The White House ordered counterterrorism training content reviewed. The “Perspectives” course was taught since 2004. It “not only evaded review, but had defenders in the Joint Forces Staff College (who) taught it.”
Lecturer Stephen Coughlin taught that “Islamic law is a danger to US national security.” College spokesman Steven Williams said around 90% of students considered course content “mostly positive.”
After revisions were made last year, some officers objected to offensive material. According to Flynn:
“We looked at it and we found the material to be objectionable and we started digging into it to see, how did the course get this way?”
“Possibly, we did not follow the procedures we should have followed in academically approving the course, but that’ll be formally determined when we complete the inquiry into this.”
Course content allegedly had to follow “White House-approved guidelines issued by the Department of Homeland Security to prevent anti-Islam material from being taught by the US government.”
Flynn said “whatever action is warranted” will be done to assure compliance.
On May 10, Joint Chiefs Chairman General Martin Dempsey said instructor Lt. Colonel Matthew A. Dooley remains on Norfolk’s staff but is “no longer in a teaching status.”

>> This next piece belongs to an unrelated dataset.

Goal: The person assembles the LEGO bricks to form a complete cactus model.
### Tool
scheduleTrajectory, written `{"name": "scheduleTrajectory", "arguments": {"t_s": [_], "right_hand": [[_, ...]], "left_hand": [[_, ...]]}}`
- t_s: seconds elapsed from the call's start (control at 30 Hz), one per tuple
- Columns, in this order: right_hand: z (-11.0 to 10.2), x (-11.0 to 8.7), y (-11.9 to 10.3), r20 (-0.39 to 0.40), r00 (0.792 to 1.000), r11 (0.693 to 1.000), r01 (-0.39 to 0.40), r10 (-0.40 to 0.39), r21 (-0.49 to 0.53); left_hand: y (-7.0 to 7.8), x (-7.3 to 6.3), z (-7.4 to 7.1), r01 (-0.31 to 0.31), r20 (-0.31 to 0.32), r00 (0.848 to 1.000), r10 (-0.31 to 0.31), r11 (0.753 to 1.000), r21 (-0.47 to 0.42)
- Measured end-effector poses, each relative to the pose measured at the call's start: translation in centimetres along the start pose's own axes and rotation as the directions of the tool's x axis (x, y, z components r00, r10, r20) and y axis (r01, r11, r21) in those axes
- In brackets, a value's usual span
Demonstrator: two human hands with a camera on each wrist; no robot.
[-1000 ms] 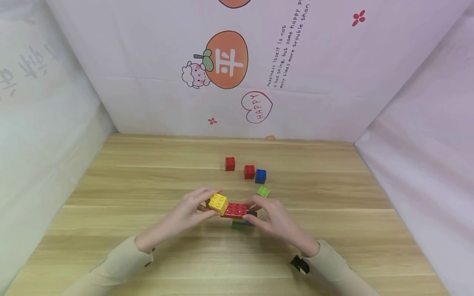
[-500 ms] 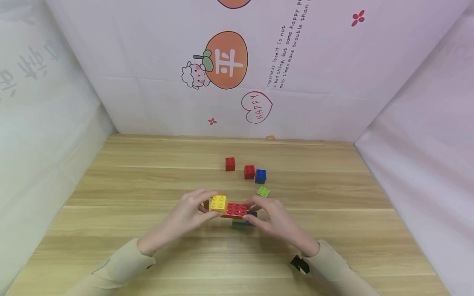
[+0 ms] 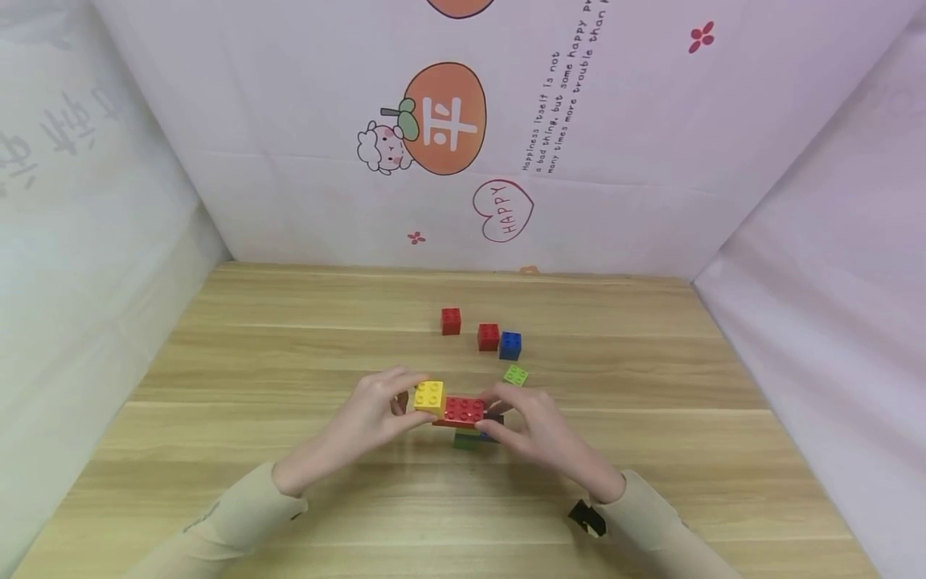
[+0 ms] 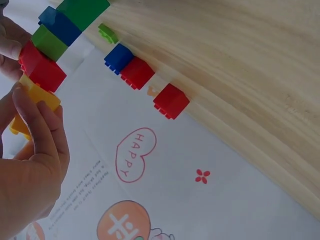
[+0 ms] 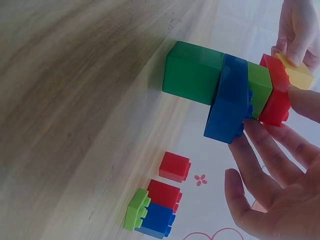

He taught content about waging total war on Muslim civilians “wherever necessary.” He likened it to firebombing Dresden and Hiroshima/Nagasaki destruction. Other course lecturers encouraged students “to think of themselves as a ‘resistance movement’ to Islam.”
Demsey and Flynn “pulled the plug on the course last month.” An investigation began. Major General Frederick Rudesheim heads it. “Final judgment” awaits his findings.
“The military is hardly alone in dealing with anti-Islam instructional material passing itself off as responsible counterterrorism.”
“Over the years, hundreds of documents claiming ‘mainstream’ Muslims are ‘violent’ have made their way into FBI curricula, alongside internal claims that agents working on counterterrorism cases could ‘bend or suspend the law.’ ”
The Bureau teaches agents that “mainstream” Muslims are “violent,” that Islam “ma(kes) its followers want to commit ‘genocide,’ ” and an “FBI intelligence analyst compared Islam to the Death Star from Star Wars.”
An internal investigation followed. Conclusions weren’t revealed. Allegedly this type content was removed from course content. It compared the “Arab World” to the “Western Mind.”
It said Westerners were even-tempered. Emotional outbursts were “exceptional.” Arab “Outburst(s) and Loss of Control (are) Expected.”
Post-9/11, Muslims have been systematically targeted. In 2011, a New York University School of Law Center for Human Rights and Global Justice (CHR&GJ) report titled “Targeted and Entrapped: Manufacturing the ‘Homegrown Threat’ in the United States” explained Muslim persecution in detail.
Ruthless targeting entraps them. Paid informants infest mosques and communities. Many dozens are pursued on bogus charges. Invented plots are foiled in the nick of time. Media scoundrels headline them to heighten fear.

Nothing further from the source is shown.